Deutschland und der Sozialstaat

Von ERIK SNIPER | Die europäische Grenzschutzagentur FRONTEX zählt 17% mehr Flüchtlinge, die aus dem sicheren Land Türkei nach Deutschland „fliehen“ wollten. Vor allem Iraner, Iraker und Syrer fielen auf. Ganz davon abgesehen, dass in der Türkei keine Gefahr für Leib und Leben existiert, die Türkei bietet auch noch einen angemessen Unterschlupf für Flüchtlinge und ihre Familie. Folglich gibt es nur einen Grund, weiterzureisen: ein funktionierender und durch die Verfassung gesicherter Sozialstaat. Wie funktioniert unser Sozialstaat? Eine Person, die in großer Not steckt oder durch andere Lebensverhältnisse nicht ihrer Arbeit nachgehen kann, wird durch den Staat finanziell unterstützt. Das können Verletzungen, Krankheiten oder Kinder sein. Es gibt viele verschiedene Gründe und viele verschiedene Prämien, die ausgezahlt werden. Das verursacht Bürokratie ohne Ende. Liberale setzen sich in Deutschland für ein sogenanntes Bürgergeld ein, in dem diese Prämien auf die individuelle Person zugeschnitten und auf einmal ausgezahlt werden. Keine zehntausend Ämter mehr, keine lästige Bürokratie. Das könnte sehr gut funktionieren und Menschen in Notzeiten helfen, wieder auf eigenen Füßen zu stehen, oder Kinder in den Arbeitsalltag zu integrieren. Aber wir sehen mit Sorge, wie Wirtschaftsflüchtlinge aus sicheren Drittstaaten den Sozialstaat fluten und dem Staat als nutzlose Mitglieder der Gesellschaft ohne jede Intention, irgendwann Arbeit zu finden, auf der Tasche liegen.
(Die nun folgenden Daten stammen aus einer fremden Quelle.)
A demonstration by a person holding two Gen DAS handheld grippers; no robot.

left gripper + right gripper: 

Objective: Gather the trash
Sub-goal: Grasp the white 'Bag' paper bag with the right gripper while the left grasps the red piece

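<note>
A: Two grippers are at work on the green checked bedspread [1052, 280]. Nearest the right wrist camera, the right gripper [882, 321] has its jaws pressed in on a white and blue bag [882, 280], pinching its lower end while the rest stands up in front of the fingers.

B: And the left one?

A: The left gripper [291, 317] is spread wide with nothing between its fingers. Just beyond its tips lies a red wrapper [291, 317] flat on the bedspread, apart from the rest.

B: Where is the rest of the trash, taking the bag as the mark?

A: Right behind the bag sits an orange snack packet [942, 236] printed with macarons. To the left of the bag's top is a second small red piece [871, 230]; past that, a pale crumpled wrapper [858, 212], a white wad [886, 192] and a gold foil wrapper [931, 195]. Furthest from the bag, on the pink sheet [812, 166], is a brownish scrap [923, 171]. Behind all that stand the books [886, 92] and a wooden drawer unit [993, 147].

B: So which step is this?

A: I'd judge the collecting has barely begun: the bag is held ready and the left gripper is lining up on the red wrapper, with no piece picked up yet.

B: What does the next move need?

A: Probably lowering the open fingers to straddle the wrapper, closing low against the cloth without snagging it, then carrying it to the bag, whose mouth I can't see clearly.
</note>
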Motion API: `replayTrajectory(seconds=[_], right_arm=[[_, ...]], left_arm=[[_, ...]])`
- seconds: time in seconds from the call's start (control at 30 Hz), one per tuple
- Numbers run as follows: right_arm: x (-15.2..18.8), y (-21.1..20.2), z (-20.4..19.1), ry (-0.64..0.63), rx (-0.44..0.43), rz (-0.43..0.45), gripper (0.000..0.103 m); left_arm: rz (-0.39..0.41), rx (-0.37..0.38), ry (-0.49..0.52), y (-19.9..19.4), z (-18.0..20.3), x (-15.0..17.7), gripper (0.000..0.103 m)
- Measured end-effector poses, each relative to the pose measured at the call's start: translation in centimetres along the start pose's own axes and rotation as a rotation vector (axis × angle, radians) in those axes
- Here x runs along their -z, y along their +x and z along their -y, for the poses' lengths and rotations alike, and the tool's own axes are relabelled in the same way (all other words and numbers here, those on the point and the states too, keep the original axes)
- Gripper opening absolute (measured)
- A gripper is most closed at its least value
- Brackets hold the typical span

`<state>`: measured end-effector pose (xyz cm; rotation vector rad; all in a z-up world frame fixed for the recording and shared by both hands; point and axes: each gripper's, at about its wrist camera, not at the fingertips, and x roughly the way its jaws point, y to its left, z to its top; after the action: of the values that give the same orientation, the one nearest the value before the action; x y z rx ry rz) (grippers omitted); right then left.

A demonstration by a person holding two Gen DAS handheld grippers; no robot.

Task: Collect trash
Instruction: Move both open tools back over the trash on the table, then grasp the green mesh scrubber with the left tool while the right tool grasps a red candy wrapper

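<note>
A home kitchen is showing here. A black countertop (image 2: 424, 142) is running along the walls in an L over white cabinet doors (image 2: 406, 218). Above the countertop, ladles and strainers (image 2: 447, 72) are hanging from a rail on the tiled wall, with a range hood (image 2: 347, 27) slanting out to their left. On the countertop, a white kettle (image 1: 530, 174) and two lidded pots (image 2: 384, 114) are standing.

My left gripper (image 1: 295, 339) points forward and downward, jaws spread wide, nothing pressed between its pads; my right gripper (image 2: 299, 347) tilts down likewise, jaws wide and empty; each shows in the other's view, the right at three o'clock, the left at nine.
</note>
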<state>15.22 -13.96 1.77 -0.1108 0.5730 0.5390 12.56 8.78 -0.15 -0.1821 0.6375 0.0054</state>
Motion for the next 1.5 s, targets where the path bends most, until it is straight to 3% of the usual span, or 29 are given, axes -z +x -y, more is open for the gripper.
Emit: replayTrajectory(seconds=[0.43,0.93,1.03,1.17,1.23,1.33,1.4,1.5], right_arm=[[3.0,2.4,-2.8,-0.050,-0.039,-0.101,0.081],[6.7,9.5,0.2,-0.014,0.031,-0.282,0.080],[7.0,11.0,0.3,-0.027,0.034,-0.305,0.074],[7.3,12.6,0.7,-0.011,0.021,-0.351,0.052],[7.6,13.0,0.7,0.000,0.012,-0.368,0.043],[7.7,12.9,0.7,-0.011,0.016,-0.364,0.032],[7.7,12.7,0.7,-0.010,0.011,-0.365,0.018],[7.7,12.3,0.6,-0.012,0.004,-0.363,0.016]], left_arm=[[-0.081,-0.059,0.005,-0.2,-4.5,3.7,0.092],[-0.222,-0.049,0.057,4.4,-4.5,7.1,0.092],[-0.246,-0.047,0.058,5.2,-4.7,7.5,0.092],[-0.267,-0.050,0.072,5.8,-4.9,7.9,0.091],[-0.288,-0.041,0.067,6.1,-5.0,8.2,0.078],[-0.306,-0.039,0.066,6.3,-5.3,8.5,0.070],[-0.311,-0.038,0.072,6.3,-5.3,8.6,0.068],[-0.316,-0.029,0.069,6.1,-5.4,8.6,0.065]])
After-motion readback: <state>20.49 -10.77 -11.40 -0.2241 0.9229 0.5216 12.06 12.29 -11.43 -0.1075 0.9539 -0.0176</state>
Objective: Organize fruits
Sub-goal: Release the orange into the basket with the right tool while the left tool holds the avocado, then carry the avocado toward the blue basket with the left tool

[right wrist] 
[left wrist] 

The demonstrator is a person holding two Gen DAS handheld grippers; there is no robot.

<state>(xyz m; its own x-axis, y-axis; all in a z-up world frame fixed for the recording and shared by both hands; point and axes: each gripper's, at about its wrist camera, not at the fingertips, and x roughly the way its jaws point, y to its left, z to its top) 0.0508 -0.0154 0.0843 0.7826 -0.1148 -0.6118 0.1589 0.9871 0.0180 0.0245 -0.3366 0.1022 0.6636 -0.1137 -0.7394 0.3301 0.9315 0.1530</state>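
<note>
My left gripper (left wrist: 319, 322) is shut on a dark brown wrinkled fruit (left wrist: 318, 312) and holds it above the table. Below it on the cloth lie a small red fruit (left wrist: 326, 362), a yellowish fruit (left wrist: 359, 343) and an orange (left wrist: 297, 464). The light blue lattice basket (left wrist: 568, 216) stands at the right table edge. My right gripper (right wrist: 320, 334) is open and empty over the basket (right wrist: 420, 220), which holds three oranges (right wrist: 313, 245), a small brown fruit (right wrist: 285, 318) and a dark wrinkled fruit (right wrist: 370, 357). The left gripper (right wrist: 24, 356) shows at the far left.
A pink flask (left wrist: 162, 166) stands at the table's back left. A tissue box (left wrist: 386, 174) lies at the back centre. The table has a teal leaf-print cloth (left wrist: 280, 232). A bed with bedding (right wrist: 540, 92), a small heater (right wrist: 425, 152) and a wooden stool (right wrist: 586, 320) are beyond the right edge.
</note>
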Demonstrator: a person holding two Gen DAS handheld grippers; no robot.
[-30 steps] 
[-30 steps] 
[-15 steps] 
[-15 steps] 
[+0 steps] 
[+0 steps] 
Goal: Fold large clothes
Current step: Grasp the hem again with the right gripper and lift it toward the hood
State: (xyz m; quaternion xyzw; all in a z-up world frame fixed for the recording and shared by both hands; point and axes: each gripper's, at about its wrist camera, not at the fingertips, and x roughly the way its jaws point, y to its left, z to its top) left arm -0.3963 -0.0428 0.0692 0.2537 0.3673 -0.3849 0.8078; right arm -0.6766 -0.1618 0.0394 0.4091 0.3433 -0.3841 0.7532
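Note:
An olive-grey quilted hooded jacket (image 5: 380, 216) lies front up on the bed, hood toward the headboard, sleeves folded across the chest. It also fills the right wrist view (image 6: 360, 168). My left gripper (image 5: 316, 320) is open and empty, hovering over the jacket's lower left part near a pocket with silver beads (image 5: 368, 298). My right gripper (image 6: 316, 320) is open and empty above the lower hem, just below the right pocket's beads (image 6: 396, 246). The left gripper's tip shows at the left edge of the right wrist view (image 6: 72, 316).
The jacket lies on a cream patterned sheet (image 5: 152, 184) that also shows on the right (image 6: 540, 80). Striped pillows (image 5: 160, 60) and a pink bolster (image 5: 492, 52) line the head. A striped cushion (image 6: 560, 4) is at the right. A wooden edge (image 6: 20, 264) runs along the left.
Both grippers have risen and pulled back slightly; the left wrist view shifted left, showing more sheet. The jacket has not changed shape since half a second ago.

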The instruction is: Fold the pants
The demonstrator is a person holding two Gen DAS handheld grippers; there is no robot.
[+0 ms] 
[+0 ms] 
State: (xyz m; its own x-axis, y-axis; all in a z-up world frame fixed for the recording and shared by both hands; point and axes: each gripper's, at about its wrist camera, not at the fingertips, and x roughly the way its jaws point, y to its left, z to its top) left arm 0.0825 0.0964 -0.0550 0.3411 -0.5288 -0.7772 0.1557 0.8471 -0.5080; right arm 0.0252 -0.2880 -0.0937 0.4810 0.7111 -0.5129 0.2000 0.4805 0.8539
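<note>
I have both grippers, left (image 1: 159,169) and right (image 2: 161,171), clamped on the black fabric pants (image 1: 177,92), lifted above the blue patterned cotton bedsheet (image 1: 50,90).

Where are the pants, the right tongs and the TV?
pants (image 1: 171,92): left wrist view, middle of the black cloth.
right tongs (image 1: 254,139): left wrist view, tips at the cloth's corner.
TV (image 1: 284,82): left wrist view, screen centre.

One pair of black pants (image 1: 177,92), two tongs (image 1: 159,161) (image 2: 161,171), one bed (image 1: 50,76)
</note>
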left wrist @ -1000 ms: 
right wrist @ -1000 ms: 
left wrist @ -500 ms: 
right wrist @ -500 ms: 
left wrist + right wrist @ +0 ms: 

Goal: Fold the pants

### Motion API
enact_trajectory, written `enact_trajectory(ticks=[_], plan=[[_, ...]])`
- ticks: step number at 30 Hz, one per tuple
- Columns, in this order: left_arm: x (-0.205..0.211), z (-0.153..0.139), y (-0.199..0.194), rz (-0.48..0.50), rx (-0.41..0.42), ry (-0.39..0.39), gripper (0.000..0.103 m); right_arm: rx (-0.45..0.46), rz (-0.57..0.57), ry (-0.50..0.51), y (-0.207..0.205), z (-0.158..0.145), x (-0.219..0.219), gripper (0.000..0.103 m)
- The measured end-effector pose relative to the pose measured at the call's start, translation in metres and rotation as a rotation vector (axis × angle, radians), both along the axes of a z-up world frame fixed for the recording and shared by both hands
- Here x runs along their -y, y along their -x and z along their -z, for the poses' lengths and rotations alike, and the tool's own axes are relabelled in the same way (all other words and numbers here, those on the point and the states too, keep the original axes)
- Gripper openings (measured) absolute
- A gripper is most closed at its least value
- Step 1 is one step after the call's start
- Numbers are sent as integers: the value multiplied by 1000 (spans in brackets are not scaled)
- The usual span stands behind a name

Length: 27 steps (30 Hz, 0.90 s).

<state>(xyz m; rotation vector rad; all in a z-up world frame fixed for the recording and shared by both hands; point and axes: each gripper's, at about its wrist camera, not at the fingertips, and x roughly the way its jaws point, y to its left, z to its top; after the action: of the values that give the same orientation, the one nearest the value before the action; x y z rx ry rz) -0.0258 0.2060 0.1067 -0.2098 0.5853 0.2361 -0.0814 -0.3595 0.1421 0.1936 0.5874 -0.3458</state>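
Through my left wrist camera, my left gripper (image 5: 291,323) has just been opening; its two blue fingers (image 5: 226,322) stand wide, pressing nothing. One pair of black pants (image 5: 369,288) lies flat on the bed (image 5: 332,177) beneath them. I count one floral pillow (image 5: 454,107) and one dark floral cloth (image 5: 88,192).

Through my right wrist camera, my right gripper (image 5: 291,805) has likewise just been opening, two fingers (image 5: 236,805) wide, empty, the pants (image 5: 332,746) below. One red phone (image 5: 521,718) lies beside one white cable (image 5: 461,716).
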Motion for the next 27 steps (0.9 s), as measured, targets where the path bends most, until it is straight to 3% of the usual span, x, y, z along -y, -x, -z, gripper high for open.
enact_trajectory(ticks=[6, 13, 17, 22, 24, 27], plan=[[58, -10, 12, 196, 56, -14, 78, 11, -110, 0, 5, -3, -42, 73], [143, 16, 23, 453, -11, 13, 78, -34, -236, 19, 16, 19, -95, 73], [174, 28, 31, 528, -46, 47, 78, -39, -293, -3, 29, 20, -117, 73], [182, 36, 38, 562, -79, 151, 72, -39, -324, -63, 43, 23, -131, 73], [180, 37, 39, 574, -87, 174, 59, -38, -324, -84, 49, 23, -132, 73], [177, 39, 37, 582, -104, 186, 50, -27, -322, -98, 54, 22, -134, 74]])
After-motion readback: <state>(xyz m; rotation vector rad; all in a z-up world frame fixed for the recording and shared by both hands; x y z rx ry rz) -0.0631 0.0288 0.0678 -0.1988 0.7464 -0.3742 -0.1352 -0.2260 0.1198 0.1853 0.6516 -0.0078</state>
Wie kann diese Entwicklung gestoppt werden? Durch unmenschliche Auslese sicher nicht, aber durch konkrete Versorgung mit physischen Mitteln wie Lebensmitteln und einem Schlafplatz. Kein Taschengeld für Flüchtlinge mehr, die nichts dafür tun. Flüchtlingen, die sich Integrations- oder Schulungsprogrammen für den Arbeitsmarkt verweigern, den Geldhahn zudrehen und Wirtschaftsflüchtlingen bereits vor Antritt der Reise die Hoffnung auf ein Leben ohne Arbeit nehmen. Die Aktivisten von ProAsyl und ähnlichen Organisationen werden Augen machen, wie schnell die Zahlen der Ankommenden sinken werden.